TASK ▸ The required output is the lines below from the line containing "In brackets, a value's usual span" to the line containing "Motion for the", inclusive, retyped exactly. No other lines belong in it.

THE DATA ▸
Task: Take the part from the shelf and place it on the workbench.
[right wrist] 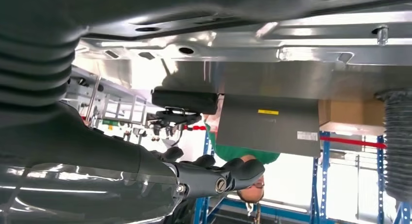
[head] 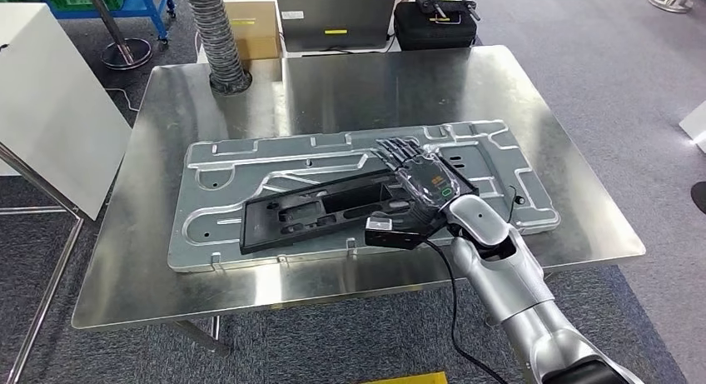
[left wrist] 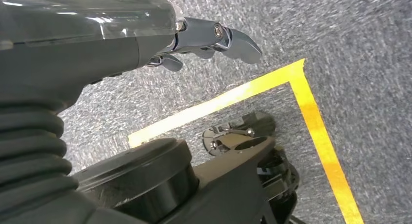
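Black part (head: 320, 209) lies flat on the grey panel (head: 250, 163) on the bench (head: 416, 84), long axis running left–right across the robot's front. Right hand (head: 414, 169) rests over the part's right end, fingers extended; whether they grip it I cannot tell. Left hand (left wrist: 214, 39) hangs over the floor, holding nothing — right is nearer.

Probably a factory workshop: steel workbench (head: 333, 84), blue racking (right wrist: 320, 175), yellow floor tape (left wrist: 311, 112).
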Available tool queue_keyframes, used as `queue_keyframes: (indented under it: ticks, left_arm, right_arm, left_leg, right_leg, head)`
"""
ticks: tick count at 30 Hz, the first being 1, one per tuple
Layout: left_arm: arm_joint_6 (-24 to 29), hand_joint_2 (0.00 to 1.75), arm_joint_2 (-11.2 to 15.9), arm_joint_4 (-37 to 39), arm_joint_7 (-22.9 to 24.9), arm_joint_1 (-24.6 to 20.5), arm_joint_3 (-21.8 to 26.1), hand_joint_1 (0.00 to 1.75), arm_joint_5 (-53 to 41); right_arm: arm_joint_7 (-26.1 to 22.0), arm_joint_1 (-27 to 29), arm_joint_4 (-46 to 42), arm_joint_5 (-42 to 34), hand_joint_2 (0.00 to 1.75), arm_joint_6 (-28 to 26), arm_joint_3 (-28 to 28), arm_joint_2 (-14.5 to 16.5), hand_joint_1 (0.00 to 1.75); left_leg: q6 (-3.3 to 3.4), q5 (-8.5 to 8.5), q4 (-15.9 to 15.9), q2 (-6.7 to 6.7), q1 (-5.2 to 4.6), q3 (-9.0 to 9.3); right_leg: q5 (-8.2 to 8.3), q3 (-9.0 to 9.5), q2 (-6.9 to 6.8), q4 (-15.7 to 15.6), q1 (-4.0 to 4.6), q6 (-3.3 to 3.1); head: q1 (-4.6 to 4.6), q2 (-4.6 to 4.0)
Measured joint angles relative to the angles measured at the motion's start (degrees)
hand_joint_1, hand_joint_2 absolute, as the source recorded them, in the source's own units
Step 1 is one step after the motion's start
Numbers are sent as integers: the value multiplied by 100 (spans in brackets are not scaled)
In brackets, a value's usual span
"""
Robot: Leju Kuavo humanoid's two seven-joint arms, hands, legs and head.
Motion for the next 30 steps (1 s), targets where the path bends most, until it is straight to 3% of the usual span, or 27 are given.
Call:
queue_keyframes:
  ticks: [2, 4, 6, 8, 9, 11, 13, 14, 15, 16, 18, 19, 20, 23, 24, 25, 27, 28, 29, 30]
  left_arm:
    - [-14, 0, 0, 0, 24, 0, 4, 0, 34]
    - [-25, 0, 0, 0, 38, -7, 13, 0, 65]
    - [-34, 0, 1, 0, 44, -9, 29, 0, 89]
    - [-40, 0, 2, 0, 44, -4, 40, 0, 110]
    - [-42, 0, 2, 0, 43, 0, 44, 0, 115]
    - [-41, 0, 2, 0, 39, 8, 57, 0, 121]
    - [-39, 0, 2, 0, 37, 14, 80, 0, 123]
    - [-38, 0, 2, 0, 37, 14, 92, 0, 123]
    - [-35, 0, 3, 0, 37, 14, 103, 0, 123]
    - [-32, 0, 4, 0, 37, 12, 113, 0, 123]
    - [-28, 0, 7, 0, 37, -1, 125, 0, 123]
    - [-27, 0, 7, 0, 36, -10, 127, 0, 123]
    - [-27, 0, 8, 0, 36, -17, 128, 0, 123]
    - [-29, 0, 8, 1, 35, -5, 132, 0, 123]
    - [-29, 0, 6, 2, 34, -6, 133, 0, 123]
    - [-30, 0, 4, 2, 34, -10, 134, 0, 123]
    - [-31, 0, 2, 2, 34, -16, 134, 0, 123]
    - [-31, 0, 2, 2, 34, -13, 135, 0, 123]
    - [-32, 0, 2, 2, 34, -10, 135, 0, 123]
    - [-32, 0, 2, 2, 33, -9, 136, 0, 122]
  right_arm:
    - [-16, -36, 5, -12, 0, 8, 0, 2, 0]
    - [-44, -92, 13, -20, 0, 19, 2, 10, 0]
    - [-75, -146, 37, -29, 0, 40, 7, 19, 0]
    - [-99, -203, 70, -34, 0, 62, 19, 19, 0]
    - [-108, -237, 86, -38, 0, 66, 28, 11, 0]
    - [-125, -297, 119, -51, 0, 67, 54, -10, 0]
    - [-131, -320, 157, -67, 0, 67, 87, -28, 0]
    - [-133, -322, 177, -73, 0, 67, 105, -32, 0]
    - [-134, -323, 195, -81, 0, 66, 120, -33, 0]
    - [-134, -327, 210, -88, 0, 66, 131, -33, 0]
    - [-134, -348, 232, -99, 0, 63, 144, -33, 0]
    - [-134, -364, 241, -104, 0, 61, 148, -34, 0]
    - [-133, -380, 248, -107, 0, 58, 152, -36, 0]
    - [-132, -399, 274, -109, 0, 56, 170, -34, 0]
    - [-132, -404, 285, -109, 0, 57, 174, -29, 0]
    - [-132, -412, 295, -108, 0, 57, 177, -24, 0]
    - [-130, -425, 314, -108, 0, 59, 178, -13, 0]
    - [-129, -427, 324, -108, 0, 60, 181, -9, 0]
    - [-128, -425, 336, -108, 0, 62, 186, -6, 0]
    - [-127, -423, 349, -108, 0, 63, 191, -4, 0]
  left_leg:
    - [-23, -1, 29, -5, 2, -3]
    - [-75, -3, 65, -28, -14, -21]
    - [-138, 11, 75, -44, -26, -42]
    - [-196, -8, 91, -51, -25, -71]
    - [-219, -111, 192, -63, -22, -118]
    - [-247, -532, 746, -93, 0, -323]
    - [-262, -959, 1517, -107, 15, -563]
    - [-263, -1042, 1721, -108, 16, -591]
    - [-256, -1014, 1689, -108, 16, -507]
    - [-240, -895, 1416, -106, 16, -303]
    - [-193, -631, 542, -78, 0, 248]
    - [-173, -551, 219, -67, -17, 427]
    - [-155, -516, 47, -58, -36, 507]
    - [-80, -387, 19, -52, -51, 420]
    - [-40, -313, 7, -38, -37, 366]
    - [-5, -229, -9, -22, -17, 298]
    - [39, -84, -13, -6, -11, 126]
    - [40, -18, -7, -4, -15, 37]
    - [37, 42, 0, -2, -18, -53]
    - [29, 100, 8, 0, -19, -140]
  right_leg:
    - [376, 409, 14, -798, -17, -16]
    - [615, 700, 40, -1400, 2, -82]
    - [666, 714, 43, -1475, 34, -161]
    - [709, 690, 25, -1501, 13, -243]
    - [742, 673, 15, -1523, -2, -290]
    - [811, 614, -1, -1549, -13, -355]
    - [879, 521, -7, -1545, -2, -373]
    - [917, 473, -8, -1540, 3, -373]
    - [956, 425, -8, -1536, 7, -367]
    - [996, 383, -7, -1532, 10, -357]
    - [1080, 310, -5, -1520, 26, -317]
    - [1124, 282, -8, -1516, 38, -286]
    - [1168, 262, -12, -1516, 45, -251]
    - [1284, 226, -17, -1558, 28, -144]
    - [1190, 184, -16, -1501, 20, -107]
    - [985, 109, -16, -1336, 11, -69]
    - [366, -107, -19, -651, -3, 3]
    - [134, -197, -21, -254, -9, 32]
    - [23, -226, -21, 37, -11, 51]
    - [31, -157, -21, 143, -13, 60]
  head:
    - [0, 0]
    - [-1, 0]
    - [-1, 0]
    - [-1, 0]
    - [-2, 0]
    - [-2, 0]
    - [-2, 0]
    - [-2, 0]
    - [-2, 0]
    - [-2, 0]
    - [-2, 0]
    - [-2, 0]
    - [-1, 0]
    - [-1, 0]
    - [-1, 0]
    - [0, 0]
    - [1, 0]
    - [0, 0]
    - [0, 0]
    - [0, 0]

SOLUTION TO THIS EXERCISE ▸
In brackets, a value's usual span
"""
Robot: Leju Kuavo humanoid's two seven-joint arms, hands, legs and head.
Motion for the next 30 steps (1 s), targets where the path bends most, until it is straight to 3% of the usual span, or 27 are given.

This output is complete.